Lekki Wives is a Nigerian television drama series written, produced, and directed by Blessing Effiong Egbe. It stars Katherine Obiang, Kiki Omeili, Keira Hewatch-Peace, Adaora Ukoh and Chinonso Young. It ran for three seasons from 2012 to 2015.

== Synopsis ==
The story follows five women living in the heart of Lekki, a high-brow area in Lagos known for wealth, power, and flamboyant lifestyles. It portrays issues related to living in the Lekki axis. It tells their individual struggles behind the front of attractiveness. Uju tries desperately to keep up with the joneses in order to have the semblance of a successful life. Despite getting all it takes to be identified as a "Lekki babe", her fake lifestyle comes to the fore. Miranda's home front is troubled, as she is married to a man living with disability, and her sexuality is hidden. She serves as her family's ticket out of poverty. Cleopatra is married off by her parents to a 72-year-old chief, whose wealth elevates them out of poverty. The marriage is devoid of love and care, which leads her to engage in an extramarital affair. Loveth is desperate to acquire material things, leading her to have an affair with her landlord, thereby destroying her marriage. She also has an affair with her friend's husband. Peace is a born-again, Bible-wielding wife who ignores her husband’s sexual needs. He, in turn, falls prey to Loveth.

== Cast ==

=== Main cast ===

- Kiki Omeili as Loveth
- Keira Hewatch as Peace
- Adaora Ukoh as Miranda
- Chinonso Young as Cleopatra
- Katherine Obiang as Uju

=== Supporting cast ===
- Bayray Mcnwizu
- Sylvya Oluchy
- Bobby Michaels
- Kachi Nnochiri

== Production and release ==
During the shooting for season 2, the cast camped in a hotel for four weeks in order to avoid Lagos traffic. Ghanaian actress Joselyn Dumas joined the cast for season 2 of the show.

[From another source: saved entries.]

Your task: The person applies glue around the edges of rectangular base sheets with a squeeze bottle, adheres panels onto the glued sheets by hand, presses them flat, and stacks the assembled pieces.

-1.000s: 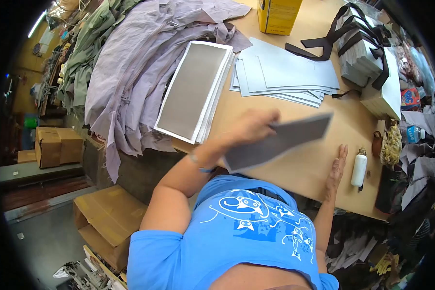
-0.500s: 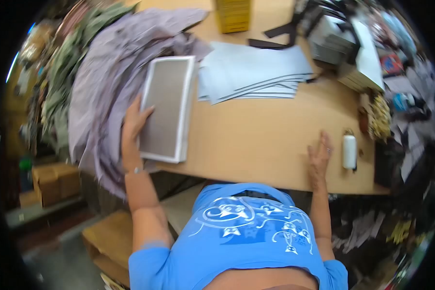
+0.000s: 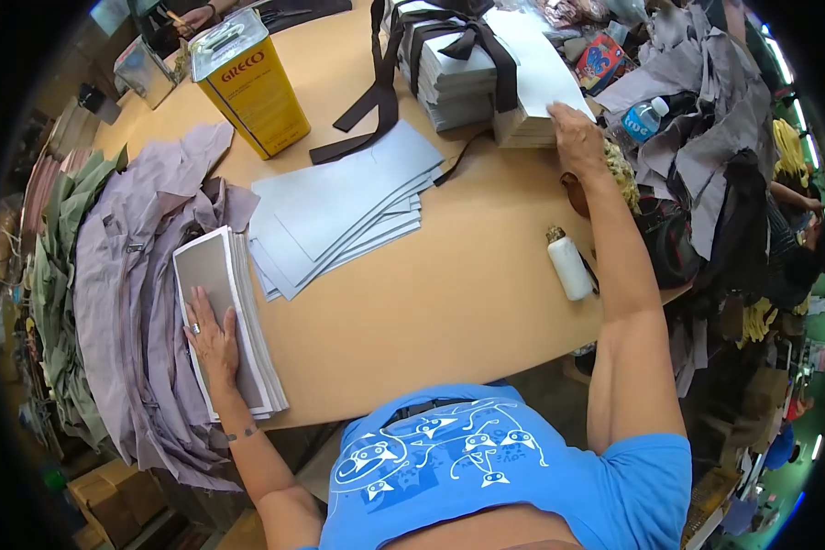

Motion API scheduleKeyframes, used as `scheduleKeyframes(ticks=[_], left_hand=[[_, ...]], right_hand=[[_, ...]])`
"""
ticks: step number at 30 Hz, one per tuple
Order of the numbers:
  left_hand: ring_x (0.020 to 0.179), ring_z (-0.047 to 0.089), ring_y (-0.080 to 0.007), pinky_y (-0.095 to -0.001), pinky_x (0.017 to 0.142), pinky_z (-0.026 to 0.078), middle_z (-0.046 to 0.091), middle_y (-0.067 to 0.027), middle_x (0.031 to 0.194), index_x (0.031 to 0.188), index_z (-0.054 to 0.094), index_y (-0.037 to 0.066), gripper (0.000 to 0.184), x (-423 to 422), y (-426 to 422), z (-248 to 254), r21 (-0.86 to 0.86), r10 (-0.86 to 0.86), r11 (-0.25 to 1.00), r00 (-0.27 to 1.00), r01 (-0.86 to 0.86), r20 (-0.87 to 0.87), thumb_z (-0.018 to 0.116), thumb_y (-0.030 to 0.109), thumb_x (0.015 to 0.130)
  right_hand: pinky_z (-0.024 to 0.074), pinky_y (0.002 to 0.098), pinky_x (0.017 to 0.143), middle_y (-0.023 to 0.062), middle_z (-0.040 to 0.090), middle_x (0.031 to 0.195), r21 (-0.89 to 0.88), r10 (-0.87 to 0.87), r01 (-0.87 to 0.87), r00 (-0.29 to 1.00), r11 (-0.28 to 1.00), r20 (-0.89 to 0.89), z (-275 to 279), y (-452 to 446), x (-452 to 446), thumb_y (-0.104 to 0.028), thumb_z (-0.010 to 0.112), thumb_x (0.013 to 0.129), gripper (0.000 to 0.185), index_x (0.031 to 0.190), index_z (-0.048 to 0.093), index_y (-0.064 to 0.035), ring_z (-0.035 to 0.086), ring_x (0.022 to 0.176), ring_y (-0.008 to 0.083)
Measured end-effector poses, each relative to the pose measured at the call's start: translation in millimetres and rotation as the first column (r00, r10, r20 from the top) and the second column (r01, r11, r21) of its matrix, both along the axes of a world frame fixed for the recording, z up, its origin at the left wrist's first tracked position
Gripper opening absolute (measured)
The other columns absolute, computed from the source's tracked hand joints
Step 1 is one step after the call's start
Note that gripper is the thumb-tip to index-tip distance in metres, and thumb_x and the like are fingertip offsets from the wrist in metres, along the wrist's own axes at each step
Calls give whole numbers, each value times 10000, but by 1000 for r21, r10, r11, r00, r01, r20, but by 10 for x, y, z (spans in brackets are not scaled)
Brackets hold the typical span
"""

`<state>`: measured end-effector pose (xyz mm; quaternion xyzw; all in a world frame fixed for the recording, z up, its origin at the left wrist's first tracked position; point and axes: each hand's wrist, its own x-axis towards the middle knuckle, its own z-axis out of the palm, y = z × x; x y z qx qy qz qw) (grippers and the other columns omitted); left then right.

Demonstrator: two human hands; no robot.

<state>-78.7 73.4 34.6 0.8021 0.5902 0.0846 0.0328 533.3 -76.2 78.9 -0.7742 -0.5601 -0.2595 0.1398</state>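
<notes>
My left hand (image 3: 213,346) lies open, fingers spread, on the top grey panel with a white border (image 3: 208,275), which tops a stack at the table's left. At the upper right my right hand (image 3: 579,142) reaches the near corner of a pile of white sheets (image 3: 545,73), its fingers pressed together on the top sheet; the thumb is hidden. Beside that pile stands a bundle of sheets (image 3: 454,82) tied with black strips. Pale blue-white sheets (image 3: 330,215) are fanned out between the hands.
A yellow tin (image 3: 258,96) stands at the back of the wooden table (image 3: 412,321). Lilac cloth (image 3: 137,284) is heaped on the left. Near the right edge are a white bottle (image 3: 570,268) and fabric scraps (image 3: 706,110). Another person's hand (image 3: 195,20) shows at the far left.
A dark panel held in my left hand a second ago is out of that hand, which now rests on the stack. My right hand has moved from the tabletop up to the white pile. The view has turned right.
</notes>
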Motion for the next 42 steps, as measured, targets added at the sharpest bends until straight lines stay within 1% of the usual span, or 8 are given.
scheduleKeyframes(ticks=[9,14,19,23,26,34,38,42], left_hand=[[1337,262,-295,-531,1085,121,377,-51,1403,1336,398,141,529,-91,-27,-58,229,-116,969,990,96,75,510,385,881],[1206,440,-296,-424,1031,296,499,-96,1290,1255,485,90,493,441,-452,309,383,-404,871,893,309,197,641,108,788],[1153,494,-224,-332,968,393,524,-108,1250,1257,476,44,425,1270,-1059,258,-223,-180,820,607,527,774,584,58,846],[1092,536,-206,-322,931,426,543,-99,1219,1248,483,46,404,1418,-1324,187,-300,-150,695,540,653,828,577,53,855],[1021,573,-237,-332,876,460,583,-114,1137,1193,516,38,372,1349,-1431,104,-404,-113,641,600,653,792,609,86,836],[958,598,-191,-300,854,480,602,-108,1073,1177,526,29,341,1302,-1501,-101,-399,-114,653,605,643,788,588,39,842],[934,610,-218,-315,842,488,604,-121,1065,1188,513,34,360,1285,-1455,-125,-388,-152,672,629,631,762,596,59,839],[1028,563,-235,-331,892,457,565,-125,1128,1240,462,52,464,1271,-1385,108,-472,-26,657,643,588,766,640,108,816]], right_hand=[[483,375,635,168,632,808,270,-62,143,956,952,-288,532,7,-57,-118,481,877,149,874,608,-40,625,756,331],[486,378,670,150,621,813,508,472,-220,762,833,-443,824,-21,-994,-88,483,879,130,906,595,-29,618,739,341],[411,444,899,162,568,1091,6,375,-433,775,901,-509,414,-103,-1864,-129,547,842,263,1094,528,-54,549,1038,300],[217,597,1022,86,223,1462,-96,76,-83,994,992,-73,76,-193,-1639,-233,640,763,617,1323,383,-206,170,1348,362],[208,616,1020,90,254,1449,109,14,5,985,994,-172,-172,-231,-1199,-185,644,726,664,1334,383,-238,198,1340,361],[157,641,1031,23,264,1456,-156,109,-47,904,987,413,-186,96,-685,-99,522,768,578,1328,411,-189,201,1359,263],[124,631,1052,50,545,1095,-252,210,-111,886,961,412,-48,206,-663,-83,502,777,210,973,574,-94,399,1231,221],[239,475,1057,65,494,665,-262,399,-337,886,904,238,418,71,-1411,-40,520,762,96,845,562,-66,588,762,217]])
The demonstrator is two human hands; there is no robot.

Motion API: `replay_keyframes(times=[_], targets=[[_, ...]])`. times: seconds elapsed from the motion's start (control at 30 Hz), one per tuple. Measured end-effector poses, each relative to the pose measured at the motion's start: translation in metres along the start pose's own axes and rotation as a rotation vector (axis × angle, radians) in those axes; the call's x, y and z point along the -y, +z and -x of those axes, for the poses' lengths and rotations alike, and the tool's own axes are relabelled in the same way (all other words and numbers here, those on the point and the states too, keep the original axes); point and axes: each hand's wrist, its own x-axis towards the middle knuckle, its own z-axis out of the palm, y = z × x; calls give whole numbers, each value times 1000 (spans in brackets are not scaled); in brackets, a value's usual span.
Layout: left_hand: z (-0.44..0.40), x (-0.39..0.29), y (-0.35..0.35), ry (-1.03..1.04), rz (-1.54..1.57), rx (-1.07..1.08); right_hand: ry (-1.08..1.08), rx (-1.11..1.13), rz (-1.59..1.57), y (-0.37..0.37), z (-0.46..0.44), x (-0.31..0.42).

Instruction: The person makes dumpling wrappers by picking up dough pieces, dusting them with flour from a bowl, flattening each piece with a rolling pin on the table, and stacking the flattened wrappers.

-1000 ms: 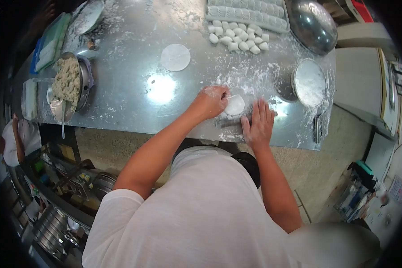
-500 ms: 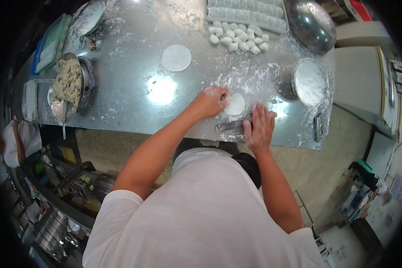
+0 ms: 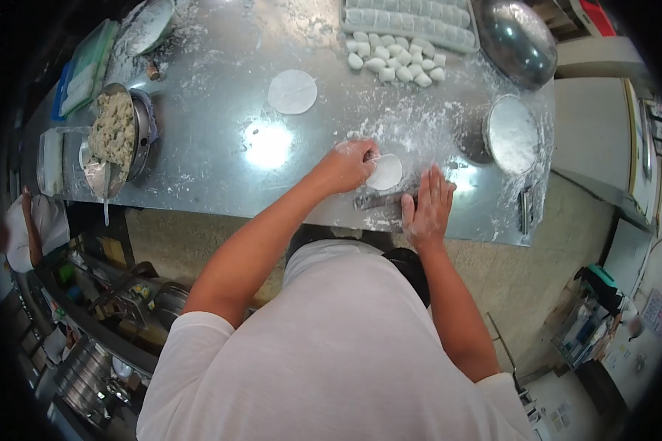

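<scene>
My left hand [image 3: 351, 166] pinches the left edge of a small round dough wrapper [image 3: 387, 172], which lies on the floured metal table [image 3: 213, 140]. Flat, with fingers stretched out, my right hand [image 3: 429, 212] rests on a thin rolling pin [image 3: 379, 200] near the table's front edge. The pin's left end shows beside the wrapper; my palm hides much of the rest. Farther left and back lies a larger rolled dough wrapper [image 3: 293, 92]. Several small white dough pieces [image 3: 396, 57] sit in a cluster behind my hands.
A container of flour [image 3: 513, 134] stands at the right, with a shiny metal bowl [image 3: 516, 44] behind it. A tray [image 3: 410, 31] holds rows of white pieces. At the left is a bowl of filling [image 3: 114, 128]. Another person [image 3: 40, 228] is at far left.
My right hand has shifted slightly right and turned a little, with the rolling pin under it. The small wrapper has turned or shifted slightly in my left hand's pinch.
</scene>
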Motion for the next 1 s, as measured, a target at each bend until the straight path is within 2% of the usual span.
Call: replay_keyframes(times=[0.07,0.1,0.13,0.17,0.27,0.33,0.4,0.43,0.47,0.5,0.6,0.63,0.67,0.73,0.77,0.8,0.87,0.9,0.93,1.0], targets=[[1,-1,1,-19,-3,56,61,119,119,1,-46,12],[-3,-5,0,22,-68,-17,77,162,180,2,-79,19],[-4,-5,1,61,-135,-88,94,108,168,6,-112,22],[-11,5,5,238,-271,-249,109,45,160,9,-132,22],[-33,3,1,259,-305,-237,105,-14,183,19,-142,17],[-32,-1,-5,279,-356,-235,66,5,112,6,-101,19],[-19,-2,-5,270,-396,-210,29,31,36,-3,-35,10],[-10,-3,-7,130,-209,-139,6,21,-12,-5,-15,5],[-4,-1,-7,-13,-23,-58,8,29,-18,-3,-16,7],[1,9,-4,-21,54,-8,11,24,-12,-4,-14,9],[4,0,-6,-28,12,0,57,105,125,-2,-74,17],[1,-6,-7,50,-103,-78,57,106,177,4,-102,19],[-4,-1,-3,38,-108,-64,77,55,169,11,-128,20],[-21,-1,-4,362,-308,-322,93,-30,167,14,-144,19],[-25,-6,-8,261,-258,-220,85,-39,160,15,-142,18],[-28,-10,-12,277,-262,-245,69,-51,155,17,-141,16],[-27,-5,-11,262,-426,-125,52,34,103,5,-94,18],[-21,2,-9,303,-374,-172,45,103,94,1,-64,16],[-13,2,-10,298,-369,-184,14,80,30,-3,-29,8],[2,4,-10,20,-82,-75,-8,73,-43,-1,-12,3]])
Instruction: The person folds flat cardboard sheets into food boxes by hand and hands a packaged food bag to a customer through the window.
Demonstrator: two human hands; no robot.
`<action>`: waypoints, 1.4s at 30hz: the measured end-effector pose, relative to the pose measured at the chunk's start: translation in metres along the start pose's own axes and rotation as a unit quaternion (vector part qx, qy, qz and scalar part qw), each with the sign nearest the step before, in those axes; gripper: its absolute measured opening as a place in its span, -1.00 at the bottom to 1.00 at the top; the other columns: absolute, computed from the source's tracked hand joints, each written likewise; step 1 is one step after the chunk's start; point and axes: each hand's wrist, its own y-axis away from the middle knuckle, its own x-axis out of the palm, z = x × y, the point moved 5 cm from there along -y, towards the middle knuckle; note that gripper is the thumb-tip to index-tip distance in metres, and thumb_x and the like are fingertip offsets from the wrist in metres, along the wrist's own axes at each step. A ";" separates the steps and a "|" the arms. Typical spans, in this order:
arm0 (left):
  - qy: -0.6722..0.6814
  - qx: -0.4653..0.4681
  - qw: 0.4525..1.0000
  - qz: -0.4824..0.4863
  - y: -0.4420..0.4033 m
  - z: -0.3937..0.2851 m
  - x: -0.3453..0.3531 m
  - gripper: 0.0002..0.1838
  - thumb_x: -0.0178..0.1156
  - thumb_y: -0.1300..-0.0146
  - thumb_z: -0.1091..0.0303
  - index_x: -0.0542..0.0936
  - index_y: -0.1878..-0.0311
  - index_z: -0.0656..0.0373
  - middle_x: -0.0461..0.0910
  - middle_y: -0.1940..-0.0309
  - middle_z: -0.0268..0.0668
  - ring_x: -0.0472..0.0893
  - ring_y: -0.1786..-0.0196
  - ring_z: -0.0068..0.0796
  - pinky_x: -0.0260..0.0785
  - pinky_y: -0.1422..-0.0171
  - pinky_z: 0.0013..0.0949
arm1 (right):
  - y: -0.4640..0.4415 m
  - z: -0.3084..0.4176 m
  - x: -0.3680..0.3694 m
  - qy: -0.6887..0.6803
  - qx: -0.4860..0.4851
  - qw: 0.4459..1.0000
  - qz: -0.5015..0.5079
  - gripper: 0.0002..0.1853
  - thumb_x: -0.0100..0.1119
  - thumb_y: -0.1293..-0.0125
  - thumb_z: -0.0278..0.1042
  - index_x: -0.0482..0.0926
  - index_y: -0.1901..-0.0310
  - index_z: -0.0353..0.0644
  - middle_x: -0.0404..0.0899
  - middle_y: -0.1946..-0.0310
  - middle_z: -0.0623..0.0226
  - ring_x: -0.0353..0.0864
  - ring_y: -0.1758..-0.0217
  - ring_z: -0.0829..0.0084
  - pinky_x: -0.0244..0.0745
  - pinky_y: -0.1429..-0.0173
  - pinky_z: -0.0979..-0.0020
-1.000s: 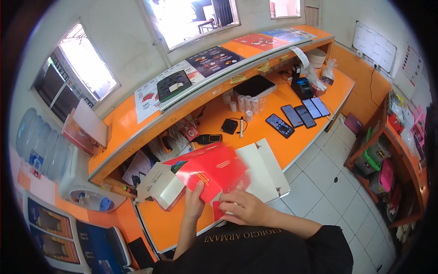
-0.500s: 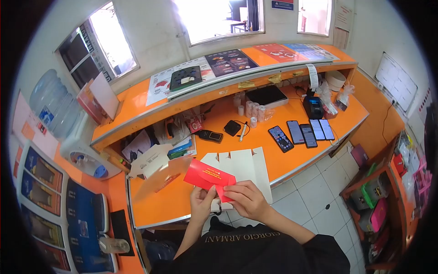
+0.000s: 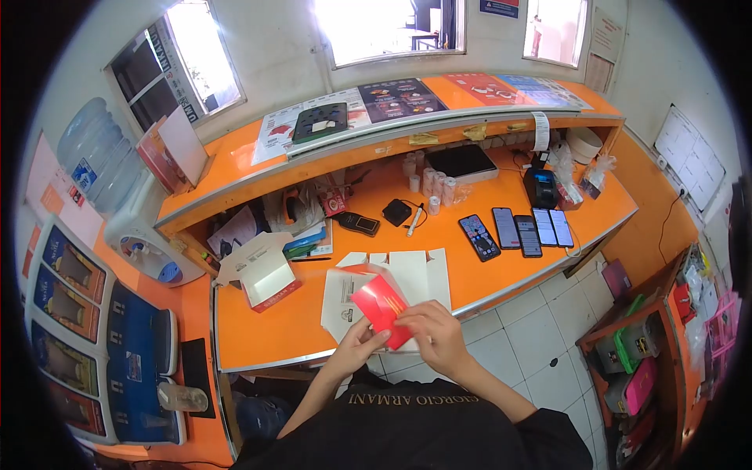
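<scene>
Orange table (image 3: 254, 337) ahead; on it I see an open box (image 3: 272, 280) formed, its flaps unclosed. Right of that box, the red packet (image 3: 381, 304) is in both hands, not set down: left hand (image 3: 356, 345) pinching its lower edge, right hand (image 3: 435, 327) its right edge, forearms converging.

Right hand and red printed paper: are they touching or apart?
Touching. The head view shows the right hand with its fingers lapping over the right edge of the red printed paper, no gap visible.
</scene>
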 end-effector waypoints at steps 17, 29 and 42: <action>-0.074 -0.143 0.954 0.253 0.022 0.070 0.011 -0.59 -0.03 -0.39 0.23 0.38 -0.15 0.36 0.52 0.02 -0.31 0.48 0.01 -0.65 0.33 -0.09 -0.54 | 0.028 -0.017 -0.015 -0.068 0.127 0.937 0.317 -0.68 0.36 0.00 -0.29 0.64 0.16 -0.11 0.29 0.40 0.35 0.37 0.33 0.44 0.34 0.23 0.48; -0.101 -0.178 0.941 0.269 0.029 0.058 0.023 -0.64 -0.06 -0.40 0.25 0.44 -0.09 0.33 0.55 0.09 -0.37 0.47 0.06 -0.70 0.32 -0.07 -0.54 | 0.047 -0.012 -0.019 -0.044 0.133 0.937 0.321 -0.67 0.38 0.02 -0.21 0.63 0.20 -0.13 0.28 0.37 0.30 0.39 0.34 0.37 0.38 0.23 0.40; -0.117 0.292 0.939 -0.141 -0.014 -0.021 -0.003 -0.30 0.25 -0.15 0.20 0.19 -0.28 0.26 0.25 -0.20 -0.17 0.29 -0.25 -0.29 0.09 -0.34 -0.29 | 0.025 -0.006 -0.149 0.142 0.160 0.973 -0.084 -0.58 0.34 0.01 -0.09 0.59 0.25 -0.29 0.29 0.32 0.23 0.39 0.24 0.34 0.35 0.20 0.40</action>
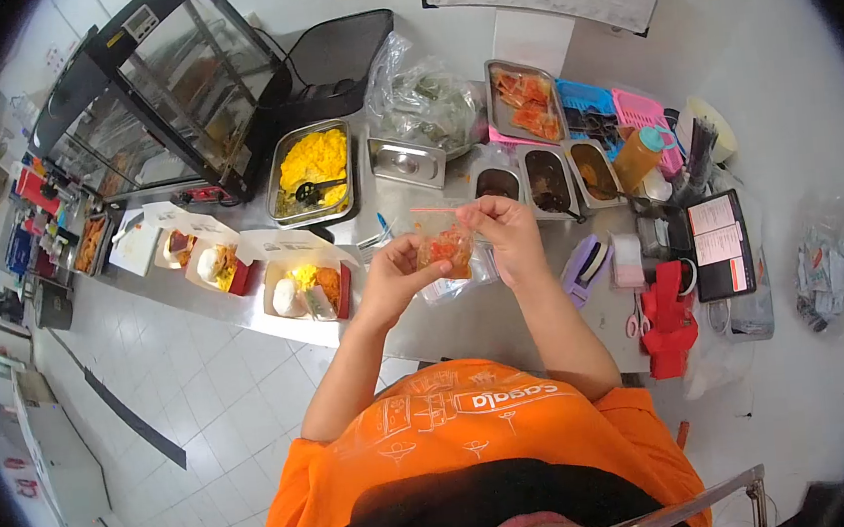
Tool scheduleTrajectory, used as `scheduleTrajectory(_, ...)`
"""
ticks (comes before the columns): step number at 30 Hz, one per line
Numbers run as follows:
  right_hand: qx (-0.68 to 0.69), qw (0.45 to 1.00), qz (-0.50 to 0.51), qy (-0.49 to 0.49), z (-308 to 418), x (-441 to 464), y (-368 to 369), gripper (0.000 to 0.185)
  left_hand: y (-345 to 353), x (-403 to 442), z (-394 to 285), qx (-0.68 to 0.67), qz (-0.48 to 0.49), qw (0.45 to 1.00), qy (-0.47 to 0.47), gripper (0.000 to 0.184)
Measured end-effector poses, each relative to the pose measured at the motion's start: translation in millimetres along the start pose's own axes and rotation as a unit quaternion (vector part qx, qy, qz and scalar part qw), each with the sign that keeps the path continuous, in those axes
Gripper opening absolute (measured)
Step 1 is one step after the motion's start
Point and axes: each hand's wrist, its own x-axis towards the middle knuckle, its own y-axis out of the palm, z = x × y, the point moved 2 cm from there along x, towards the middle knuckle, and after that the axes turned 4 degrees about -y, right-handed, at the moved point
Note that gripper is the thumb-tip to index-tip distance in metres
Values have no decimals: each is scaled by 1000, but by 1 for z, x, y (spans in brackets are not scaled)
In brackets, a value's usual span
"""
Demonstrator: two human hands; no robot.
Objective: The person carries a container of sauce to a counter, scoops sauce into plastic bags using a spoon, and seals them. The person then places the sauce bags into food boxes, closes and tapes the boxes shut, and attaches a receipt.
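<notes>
Clear bag: held up between both hands above the front part of the counter, packed with red and orange bits, bottom bulging.
Pinkish strip: lying across the bag's top, stretching left from the right fingertips.
Left hand: fingers curled in, thumb pressed on the bag's left side; only a narrow gap leftward to the nearest box.
Right hand: thumb and fingertips pinched together at the bag's upper right; sauce pans just beyond.
Counter: steel, front edge running close to the orange shirt; room below the bag, down to that edge.
Nearest box: lid raised and tipped back, holding rice, yellow egg and a fried piece; set close to the front edge.
Second box: farther left, near the first, lid also up, along the same edge.
Egg tray: beyond the left hand, with a black slotted spoon lying inside.
Steel lid: beyond the bag, between egg tray and sauce pans.
Sauce pans: three side by side, crowding the far side of the right hand.
Purple tape dispenser: right of the right wrist, near, narrowing sideways room.
Tablet: toward the counter's right end, well apart from both hands.
Floor: pale tiles, wide past the front edge at left.
</notes>
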Motion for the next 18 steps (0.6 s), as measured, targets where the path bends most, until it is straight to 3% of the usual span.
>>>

A premiere ceremony was held in Manchester in March 2014, while the DVD release was announced in December 2015.

== Reception ==
In a review by Vanguard, it was noted that "aside from the noticeable characterization and continuity flaws, this production manages to be exceptional in its delivery and depth".

Lekki Wives was described as "a takeoff on the Desperate Housewives theme". It was rated "B" by XploreNollywood.